It was television gold — two men, one garage, and a dream that turned old junk into roaring steel legends. But behind the cameras of Fast and Loud, the chemistry that made Richard Rawlings and Aaron Kaufman icons was slowly turning into something darker.

Now, at 55, Richard Rawlings has finally revealed the truth — and it’s far more explosive than anyone imagined. In a late-night podcast recorded from his Dallas compound, Rawlings admitted that the partnership that built Gas Monkey Garage “was never as perfect as it looked.” He described years of tension, broken trust, and betrayal, painting a picture of a creative bond consumed by ego, money, and ambition.
💬 “Aaron didn’t just walk out,” Rawlings said. “He disappeared. One night, the tools were gone, his station was empty — and he left a note that said, ‘I’m done being your monkey.’”
According to insiders, the cracks began long before the cameras stopped rolling. Rawlings, obsessed with deadlines and network pressure, allegedly pushed for faster, flashier builds while Kaufman — a perfectionist — demanded months of fine-tuning. The result was chaos: arguments that left crew members walking off set, shouting matches that had to be edited out, and one rumored altercation that ended with a shattered windshield and a broken friendship.

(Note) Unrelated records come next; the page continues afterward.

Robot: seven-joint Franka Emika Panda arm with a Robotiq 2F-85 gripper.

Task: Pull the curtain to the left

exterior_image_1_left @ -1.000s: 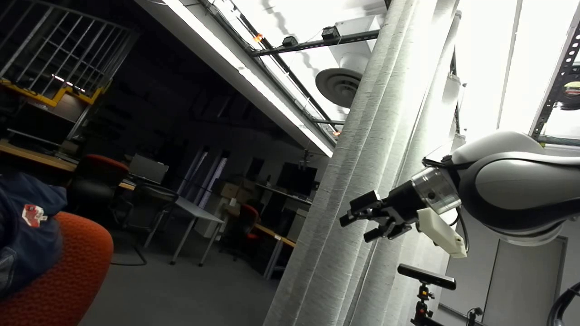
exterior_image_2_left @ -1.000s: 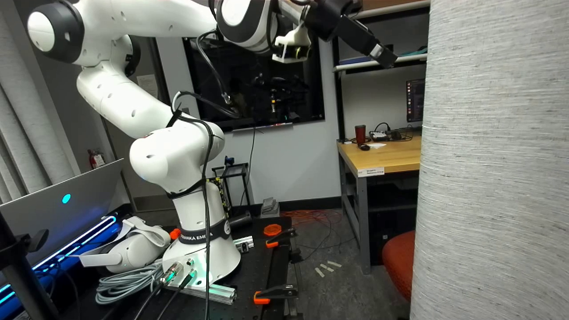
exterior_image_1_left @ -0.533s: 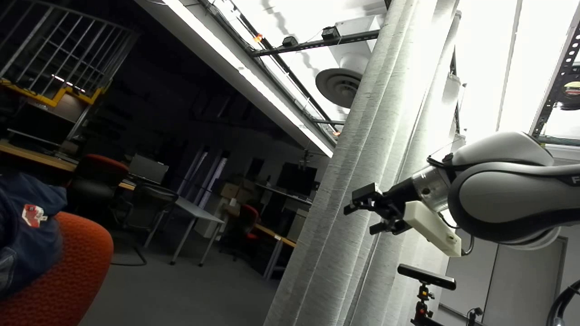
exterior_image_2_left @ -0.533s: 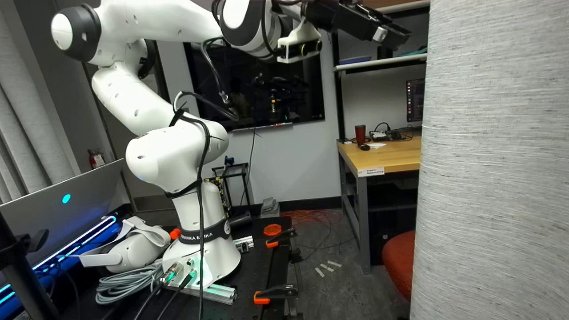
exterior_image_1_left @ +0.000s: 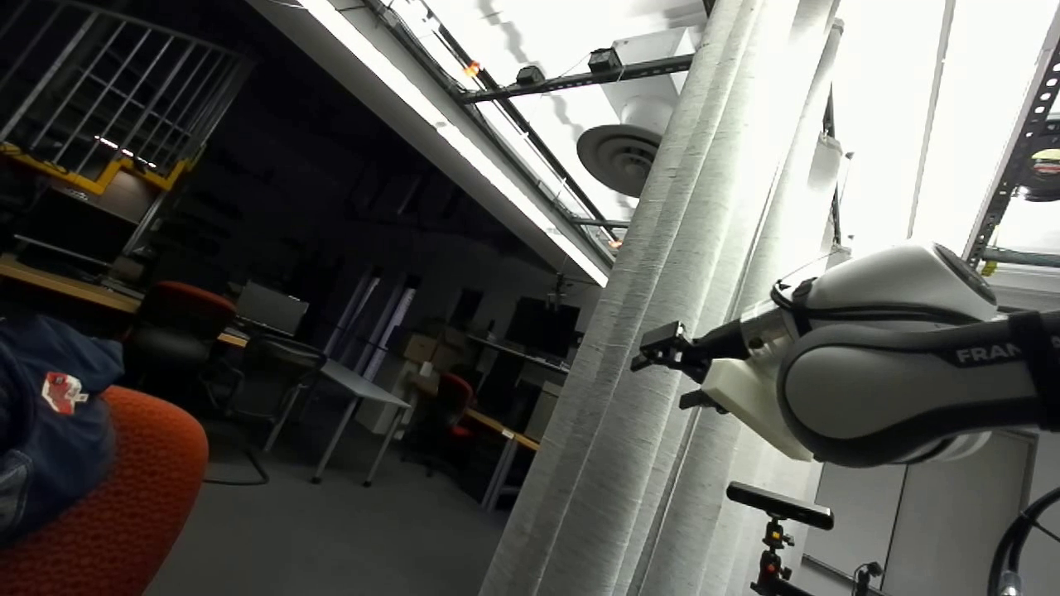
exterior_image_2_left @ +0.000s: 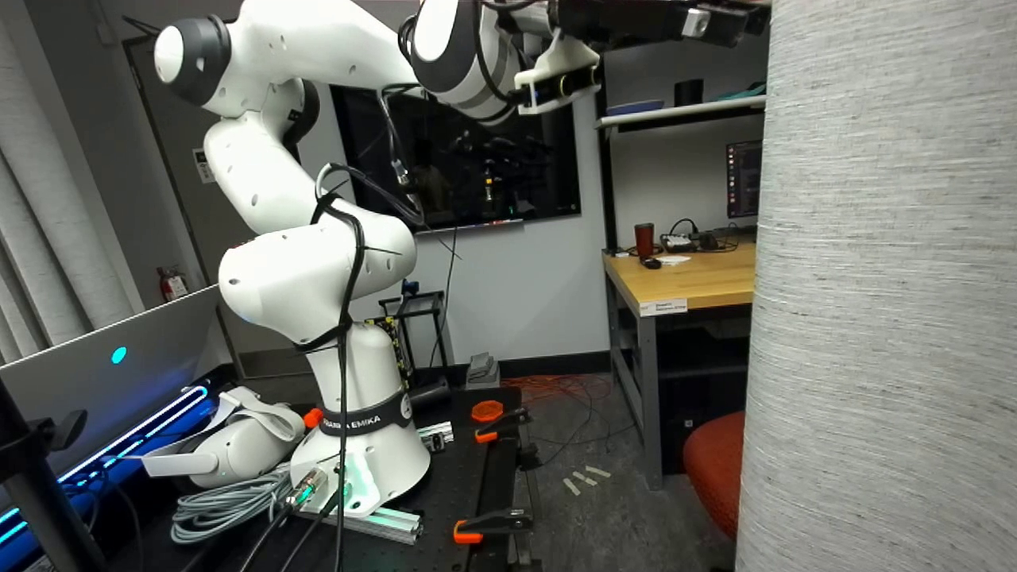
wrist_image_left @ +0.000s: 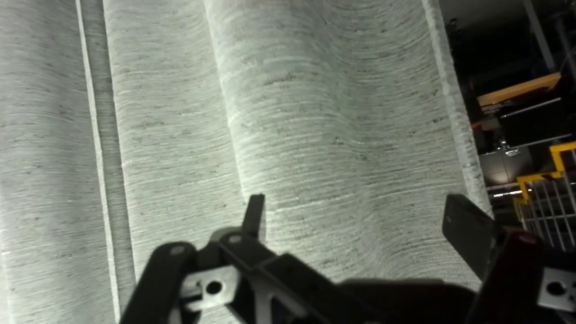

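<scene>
1. Wrist view: the curtain (wrist_image_left: 292, 112) fills most of the view, a white-grey fabric with a fine crosswise weave and soft, rounded vertical folds; its thicker edge runs down toward the right. The gripper (wrist_image_left: 354, 204) is released, its black fingers spread well apart with bare fabric showing between them. Past the edge is a dark room with a yellow-trimmed railing (wrist_image_left: 540, 177).

2. In an exterior view, the curtain rises tall and aslant in long pleats between the dim room and the smooth white arm (exterior_image_1_left: 878, 389). The gripper is in front of the folds; whether it touches them cannot be told. The grey floor (exterior_image_1_left: 348, 538) is plain, and a round vent (exterior_image_1_left: 621, 159) hangs from the bright ceiling. A black camera (exterior_image_1_left: 778, 505) on a stand overlaps the lower folds, below the gripper. Nearer is an orange chair (exterior_image_1_left: 132, 488) with a textured back and a navy garment (exterior_image_1_left: 62, 434) over it.

3. In an exterior view, the curtain is a flat-looking, grey-flecked sheet along the right side, the gripper's tip just beside its edge, contact unclear. The arm stands on a black perforated table (exterior_image_2_left: 457, 485), near a white headset (exterior_image_2_left: 250, 445) and coiled cable (exterior_image_2_left: 226, 508). Behind are a glossy wall screen (exterior_image_2_left: 493, 175) and a wooden desk (exterior_image_2_left: 691, 278); the curtain hides part of the desk and a red chair (exterior_image_2_left: 715, 469).
</scene>
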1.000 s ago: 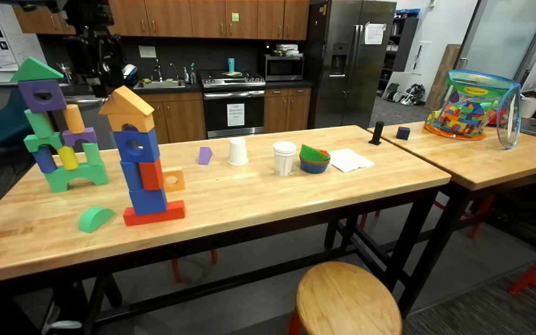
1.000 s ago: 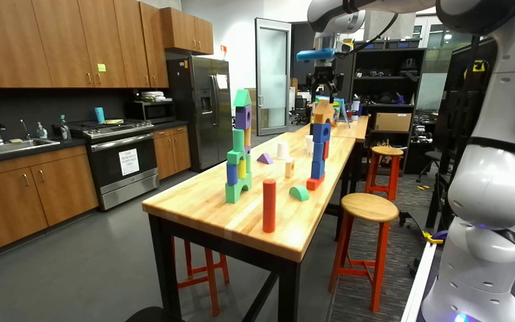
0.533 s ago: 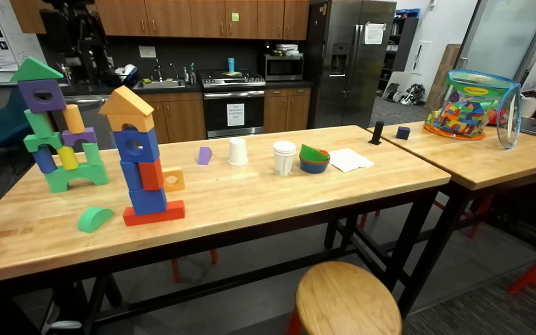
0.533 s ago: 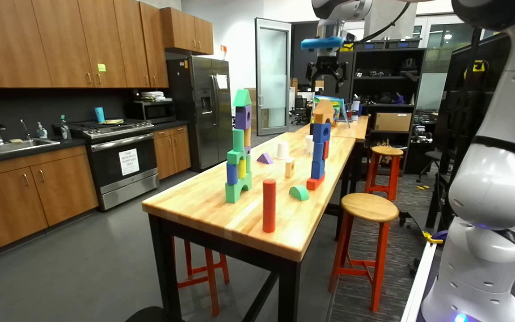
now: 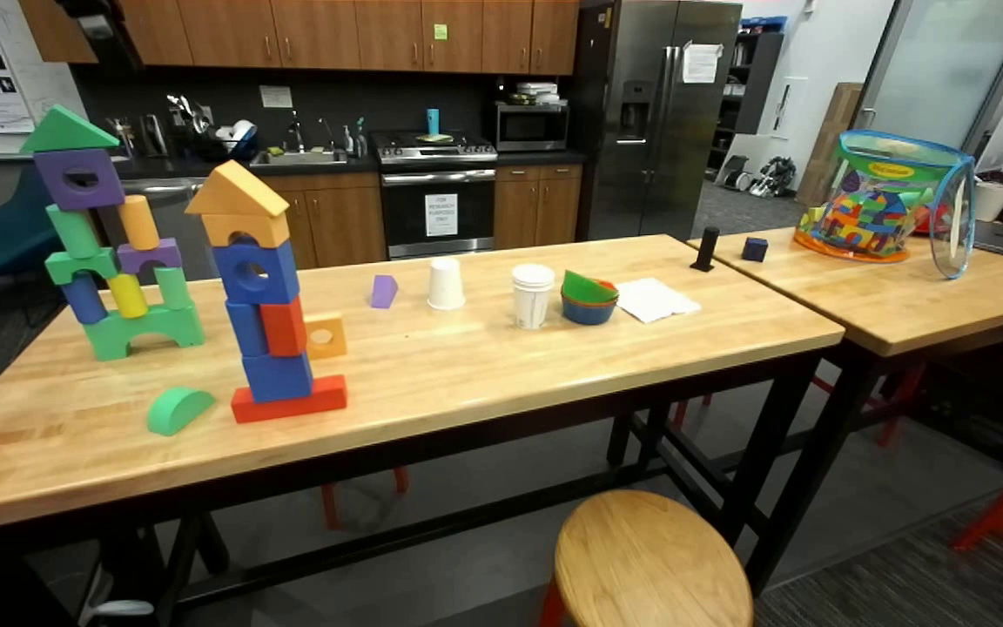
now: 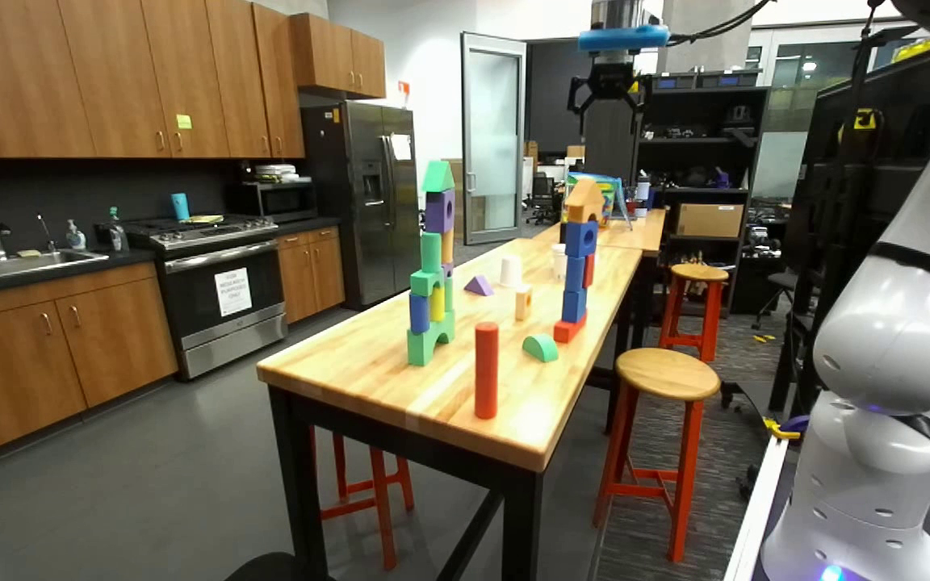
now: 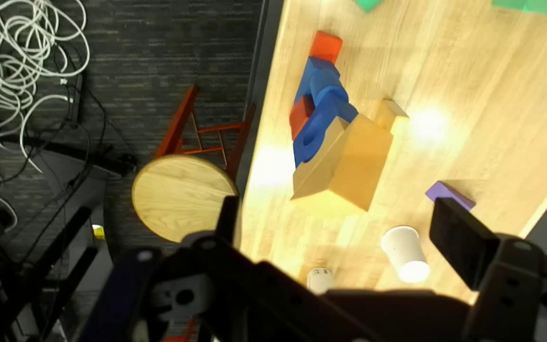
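My gripper (image 6: 609, 123) is open and empty, high above the table. In the wrist view the gripper (image 7: 335, 223) has its fingers wide apart, with bare tabletop and cups far below between them. Nearest is a block tower topped by an orange triangular block (image 7: 349, 166), also topmost in both exterior views (image 5: 240, 192) (image 6: 585, 194). Beneath it are an orange arch (image 5: 245, 230), a blue block with a hole (image 5: 255, 280), more blue and red blocks, and a long red base block (image 5: 327, 396). The gripper does not touch the tower. In an exterior view only a dark lower part shows at the top left.
A second tower with a green triangular top (image 5: 68, 132) stands nearby. A red cylinder (image 6: 486, 371), green half-round (image 5: 178, 411), orange block with a hole (image 5: 327, 336), purple block (image 5: 384, 292), white cups (image 5: 445, 284) and bowls (image 5: 589, 311) stand on the table (image 5: 467, 374).
My gripper has risen away from above the orange-topped tower, and its fingers look wider apart in an exterior view. The towers and other blocks have not visibly moved.
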Controlling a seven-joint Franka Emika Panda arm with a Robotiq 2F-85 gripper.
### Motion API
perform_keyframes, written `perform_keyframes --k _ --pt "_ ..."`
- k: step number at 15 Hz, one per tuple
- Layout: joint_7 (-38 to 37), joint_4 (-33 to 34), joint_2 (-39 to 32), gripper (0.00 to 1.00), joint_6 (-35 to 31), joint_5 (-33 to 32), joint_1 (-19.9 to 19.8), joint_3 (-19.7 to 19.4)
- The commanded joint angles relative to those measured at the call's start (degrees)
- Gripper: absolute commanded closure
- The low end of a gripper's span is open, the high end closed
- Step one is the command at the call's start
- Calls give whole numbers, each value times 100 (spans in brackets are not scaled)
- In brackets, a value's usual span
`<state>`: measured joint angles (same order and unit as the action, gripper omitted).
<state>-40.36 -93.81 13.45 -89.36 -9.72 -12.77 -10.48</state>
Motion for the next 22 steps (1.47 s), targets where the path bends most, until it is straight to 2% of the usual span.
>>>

By the time Kaufman announced his departure in 2017, the tension had reached a boiling point. But Rawlings now claims there’s more to the story — that Kaufman had been working on a secret side project with a rival shop, a project Rawlings calls “the ultimate betrayal.”
🔥 “We were brothers,” Rawlings said, his voice cracking. “And he used that bond to build something behind my back.”
After Kaufman’s exit, Gas Monkey Garage spiraled into disarray. Multiple key team members followed him out the door, and rumors of a lawsuit over design rights and stolen concepts began to swirl. The network, desperate to save the show, reportedly offered Kaufman a massive deal to return — but he refused.

In a twist that shocked fans, Richard later revealed that one of Aaron’s final builds — a ᵴtriƥped-down Mustang prototype — vanished before production wrapped. It’s never been found. Some claim it was destroyed; others believe it was hidden away in a private collection, a final “screw you” from Kaufman to the empire he helped build.
Today, Richard Rawlings calls their relationship “the greatest triumph and tragedy” of his career. “Aaron was the best builder I’ve ever known,” he admits. “But in the end, genius can burn hotter than friendship — and when it does, it leaves nothing but ashes.”